Para Luís Filipe Pereira as pessoas deveriam ser informadas. Da doença, dos sintomas, dos riscos, das consequências. E logo desde cedo, por exemplo, desde os “bancos da escola”. Porque “há uma responsabilidade individual em relação à manutenção da nossa própria saúde”. E esta vem com a informação.
Por outro lado, é uma doença que, para ser tratada precisa de um verdadeiro trabalho de equipa, com profissionais de múltiplas especialidades da medicina. “há três especialidades médicas que são essenciais na insuficiência cardíaca”, afirma António Silva Cardoso: cardiologia, medicina interna, e a medicina geral e familiar. Para as cerca de 400 mil pessoas que se estima que sofram desta doença a medica familiar é a mais importante porque tudo começa por aí. Ou deveria. Como afirma Nuno Jacinto, presidente da Associação Portuguesa de Medicina Geral e Familar, é a porta de entrada do doente no Sistema Nacional de Saúde. “Cabe ao médico de família fazer o diagnóstico precoce, estar atento aos sintomas desta doença e, com isso começar a tratar o doente o mais rapidamente possível”.
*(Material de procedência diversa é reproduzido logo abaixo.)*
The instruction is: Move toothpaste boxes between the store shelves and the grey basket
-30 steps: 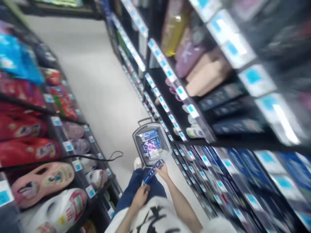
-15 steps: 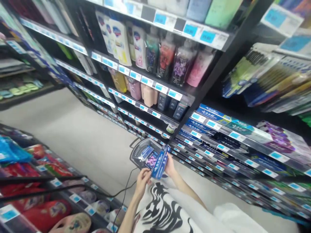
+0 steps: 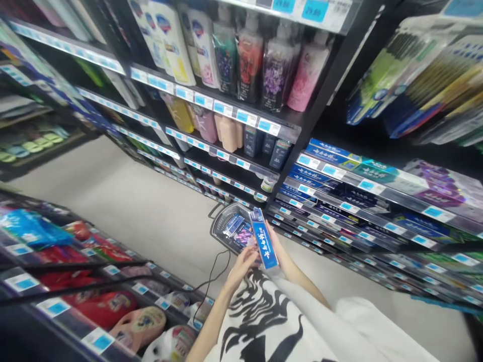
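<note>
A long blue toothpaste box (image 3: 265,241) with white lettering is in my right hand (image 3: 274,241), whose fingers wrap its far side and are partly hidden behind it. My left hand (image 3: 244,262) is just left of the box, fingers curled together; what they hold, if anything, does not show. Beyond both hands a dark shopping basket (image 3: 219,229) stands low by the shelf foot. Inside it lie a blue-and-white pack (image 3: 234,225) and a purple pack (image 3: 243,235).
Toothpaste boxes fill shelves (image 3: 332,173) at right, below hanging toothbrush packs (image 3: 392,75). Pump bottles (image 3: 277,75) line the shelf ahead. Slippers (image 3: 139,324) lie on the rack at lower left, crossed by a dark cable (image 3: 211,281). Pale floor (image 3: 151,201) runs between the shelves.
The toothpaste box has turned so its broad lettered face now points up at me. Both hands, with the box, sit slightly farther right in view. The camera has shifted a little.
</note>
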A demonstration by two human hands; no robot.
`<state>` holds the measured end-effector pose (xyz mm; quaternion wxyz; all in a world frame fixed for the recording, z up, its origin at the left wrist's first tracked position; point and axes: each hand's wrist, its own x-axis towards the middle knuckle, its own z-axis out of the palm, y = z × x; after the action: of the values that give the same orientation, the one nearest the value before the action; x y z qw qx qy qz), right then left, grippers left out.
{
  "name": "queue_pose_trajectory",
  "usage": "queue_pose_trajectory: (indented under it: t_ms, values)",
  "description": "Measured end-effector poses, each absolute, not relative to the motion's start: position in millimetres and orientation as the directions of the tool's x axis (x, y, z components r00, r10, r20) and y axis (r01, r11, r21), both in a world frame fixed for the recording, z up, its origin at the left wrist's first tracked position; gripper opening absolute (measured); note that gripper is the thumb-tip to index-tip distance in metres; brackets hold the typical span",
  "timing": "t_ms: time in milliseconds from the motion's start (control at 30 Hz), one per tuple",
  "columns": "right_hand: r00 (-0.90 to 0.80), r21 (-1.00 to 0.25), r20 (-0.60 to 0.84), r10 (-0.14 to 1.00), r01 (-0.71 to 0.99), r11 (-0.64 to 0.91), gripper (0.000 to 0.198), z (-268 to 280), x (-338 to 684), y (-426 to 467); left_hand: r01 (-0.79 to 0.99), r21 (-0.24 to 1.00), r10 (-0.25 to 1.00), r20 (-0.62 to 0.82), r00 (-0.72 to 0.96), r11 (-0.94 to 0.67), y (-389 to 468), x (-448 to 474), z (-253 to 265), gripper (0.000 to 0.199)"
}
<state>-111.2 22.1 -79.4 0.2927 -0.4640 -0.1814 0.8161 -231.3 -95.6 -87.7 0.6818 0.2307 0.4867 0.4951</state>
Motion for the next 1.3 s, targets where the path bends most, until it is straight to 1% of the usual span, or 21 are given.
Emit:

Só desta forma, com diagnóstico precoce, tratamento atempado e constante será possível contrariar a realidade assustadora dos números, que refere que 50% dos doentes morrem cinco anos após o diagnóstico. E, acima de tudo, lembra Nuno Jacinto, mais do que apenas tratar a doença, assegurar que o doente tem qualidade de vida.
Por outro lado, António Silva Cardoso, afirma que após o diagnóstico não basta começar o tratamento, há que tentar perceber o que causou a insuficiência cardíaca. É aqui que entra a cardiologia. Hoje os exames permitem saber com exatidão (pelo menos na maioria das vezes) a causa exata da insuficiência cardíaca o que, depois, permite a criação de um tratamento personalizado.
Porque quando não há controlo a probabilidade de se concretizar uma situação aguda, diga-se internamento, sobe exponencialmente. A prova está em que a insuficiência cardíaca é responsável por uma hospitalização a cada 28 minutos e uma morte a cada 3,8 horas.
A melhor forma de contrariar este cenário, refere Joana Pimenta, é conseguir tratar o doente mais cedo. O que leva a médica a afirmar que era fundamental ter uma rede de cuidados de insuficiência cardíaca a nível nacional, com vários patamares distintos. “Porque estes doentes precisam tanto de cuidados de proximidade como, algumas vezes, de cuidados especializados”.
E, aos médicos, há que adicionar os enfermeiros, os cuidadores… “o ideal é criar uma equipa multidisciplinar e integrada”, afirma, António Silva Cardoso. Uma única equipa que dialoga de forma permanente através de meios eletrónicos ou de forma presencial. Já Luís Filipe Macedo, do Programa Nacional de Doenças Cérebro-Cardiovasculares, aponta que deveria haver uma espécie de via verde da insuficiência cardíaca, que facilitasse a transição entre os cuidados de saúde primários e o ambiente hospitalar.
É impossível viver com insuficiência cardíaca? Não. Mas isso implica diagnóstico precoce, uma boa relação entre paciente e cardiologista, o empoderamento do paciente, diga-se ele ter conhecimentos suficientes que lhe permitam ter alguma autonomia, conhecer os sinais precoces de instabilização da doença, para poderem atuar em conformidade e tudo isto num processo contínuo.